All lines from the one containing "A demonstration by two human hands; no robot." through the last line below must be duplicated exactly, with nothing outside that span.
---
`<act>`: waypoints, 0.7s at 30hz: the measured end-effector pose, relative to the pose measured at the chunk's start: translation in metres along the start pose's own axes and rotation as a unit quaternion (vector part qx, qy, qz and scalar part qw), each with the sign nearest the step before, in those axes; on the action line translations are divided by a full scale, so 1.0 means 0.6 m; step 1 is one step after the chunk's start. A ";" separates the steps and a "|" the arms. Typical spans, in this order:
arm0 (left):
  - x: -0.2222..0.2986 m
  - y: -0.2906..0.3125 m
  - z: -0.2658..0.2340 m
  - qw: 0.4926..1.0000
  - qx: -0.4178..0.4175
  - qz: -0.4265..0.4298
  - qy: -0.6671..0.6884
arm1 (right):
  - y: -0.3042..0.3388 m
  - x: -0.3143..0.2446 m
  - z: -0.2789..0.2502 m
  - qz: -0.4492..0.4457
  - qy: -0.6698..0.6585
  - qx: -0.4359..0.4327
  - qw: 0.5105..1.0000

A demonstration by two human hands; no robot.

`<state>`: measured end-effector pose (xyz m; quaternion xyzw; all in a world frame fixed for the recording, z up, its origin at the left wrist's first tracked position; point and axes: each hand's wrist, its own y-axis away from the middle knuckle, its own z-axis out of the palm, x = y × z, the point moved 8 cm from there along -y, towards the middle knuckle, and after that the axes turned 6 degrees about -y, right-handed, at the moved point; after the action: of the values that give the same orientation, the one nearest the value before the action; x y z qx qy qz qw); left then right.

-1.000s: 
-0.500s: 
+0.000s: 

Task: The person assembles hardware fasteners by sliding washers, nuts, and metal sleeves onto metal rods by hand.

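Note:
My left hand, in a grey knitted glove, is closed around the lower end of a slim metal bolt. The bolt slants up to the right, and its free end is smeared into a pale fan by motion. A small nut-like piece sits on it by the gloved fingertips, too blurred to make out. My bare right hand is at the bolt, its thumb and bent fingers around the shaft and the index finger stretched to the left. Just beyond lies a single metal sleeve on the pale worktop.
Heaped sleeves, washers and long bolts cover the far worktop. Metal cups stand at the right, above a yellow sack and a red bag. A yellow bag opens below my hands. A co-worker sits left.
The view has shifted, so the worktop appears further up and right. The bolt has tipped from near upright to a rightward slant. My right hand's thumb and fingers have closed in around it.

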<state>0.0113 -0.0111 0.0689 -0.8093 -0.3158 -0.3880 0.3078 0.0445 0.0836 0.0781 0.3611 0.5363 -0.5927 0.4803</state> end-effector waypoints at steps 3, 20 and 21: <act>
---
**Answer box:**
A demonstration by two human hands; no robot.

`<state>`: measured end-effector pose (xyz m; quaternion xyzw; all in a world frame fixed for the recording, z up, its origin at the left wrist's first tracked position; point and axes: each hand's wrist, its own y-axis away from the middle knuckle, its own z-axis out of the palm, x = y × z, the point moved 8 cm from there along -y, towards the middle knuckle, and after that the axes turned 6 degrees about -y, right-handed, at the moved point; after the action: of the values that give the same orientation, the one nearest the value before the action; x y z qx qy qz qw); left then right.

-1.000s: 
-0.500s: 
+0.000s: 

Task: The person assembles hardware fasteners by sliding washers, nuts, and metal sleeves onto metal rods by hand.

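Note:
My left hand, in a grey knitted glove, is closed around the lower end of a slim metal bolt. The bolt slants up to the right, and its free end is smeared into a pale fan by motion. A small nut-like piece sits on it by the gloved fingertips, too blurred to make out. My bare right hand is at the bolt, its thumb and bent fingers around the shaft and the index finger stretched to the left. Just beyond lies a single metal sleeve on the pale worktop.
Heaped sleeves, washers and long bolts cover the far worktop. Metal cups stand at the right, above a yellow sack and a red bag. A yellow bag opens below my hands. A co-worker sits left.
The view has shifted, so the worktop appears further up and right. The bolt has tipped from near upright to a rightward slant. My right hand's thumb and fingers have closed in around it.
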
<state>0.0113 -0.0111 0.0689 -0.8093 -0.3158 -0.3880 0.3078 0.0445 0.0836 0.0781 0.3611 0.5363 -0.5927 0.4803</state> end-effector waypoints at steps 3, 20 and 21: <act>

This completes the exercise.